As he looks into the future, Rob sees both opportunity and hard work. “I think it is challenging, but doable to be part of a larger ‘traditional’ behavioral health system, but maintain our integrity as peers. Peer-run services will need to become more entrepreneurial in outlook and in management style if we intend to keep up with the workforce demand.  Peers have a lot to offer to related disciplines, and peers have a lot of training and skills that are transferable beyond behavioral health.”

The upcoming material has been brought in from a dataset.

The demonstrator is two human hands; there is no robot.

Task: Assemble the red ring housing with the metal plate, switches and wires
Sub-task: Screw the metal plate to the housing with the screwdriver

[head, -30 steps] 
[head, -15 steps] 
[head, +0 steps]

He also sees another trend that could expand the potential of peers and peer-run organizations: “I see the role of peers and peer-run organizations growing on both ends of the age spectrum. In my state, we are growing our peer-mentor workforce to work with youth and young adults. Increasingly, I see peers working in roles with senior services in ways they haven't worked before. The challenges of aging, such as the loss of loved ones, the loss of hope, isolation and depression, the loss of a life role, and the loss of health are eerily similar to the challenges that many served in the behavioral health system face.”

 

Deborah Delman

Deborah is the Executive Director of The Transformation Center, and is active in helping both policy and practice to evolve faster. Deborah puts the question of peer-run programs into perspective when it comes to healthcare reform. “In Massachusetts’ peer-operated Recovery Learning Communities, there are many individuals each year who discover that mental health recovery is possible. They meet others who are living a day-to-day recovery journey, and within a few short months, they stop the fast-cycling and expensive ins and outs to psychiatric hospitals.  The cost-savings for just one of these people funds a good portion of the overall cost of the RL.”

Deborah is encouraged by a new project that was initiated in July 2013 when the Commonwealth of Massachusetts and CMS signed a demonstration contract with three companies for a capitated model of integrated healthcare. The contract requires inclusion of peer-operated organizations and peer support workers.

 As healthcare reform proceeds, she believes the attention of state regulators and insurers will be drawn like a magnet to medical institutions in search of new answers and cost-saving models for integrated health and behavioral health service delivery. Peer-run programs can be a big part of the solution: “Key aspects of good health outcomes, very much including recovery health, are generated in the community - where down-to-earth solutions, day-to-day choices and basic access to resources are pivotal needs. It is especially at this time that policy attention needs to turn to a key source of cutting edge solutions: peer-operated, recovery-focused organizations.”

“These organizations understand what it is like to live a life while hearing voices or experiencing debilitating depression, suicidality, co-occurring addiction, physical illness, and poverty.  Peer-operated organizations and certified peer specialists are at the source of generating down-to-earth solutions, and therefore are necessary as services and supports in emerging systems.”

“Any investments in the infrastructure of peer-operated and community-based innovations will be returned in social value many times over; new investment is a reflection of the emerging understanding that there has been underinvestment in the past.”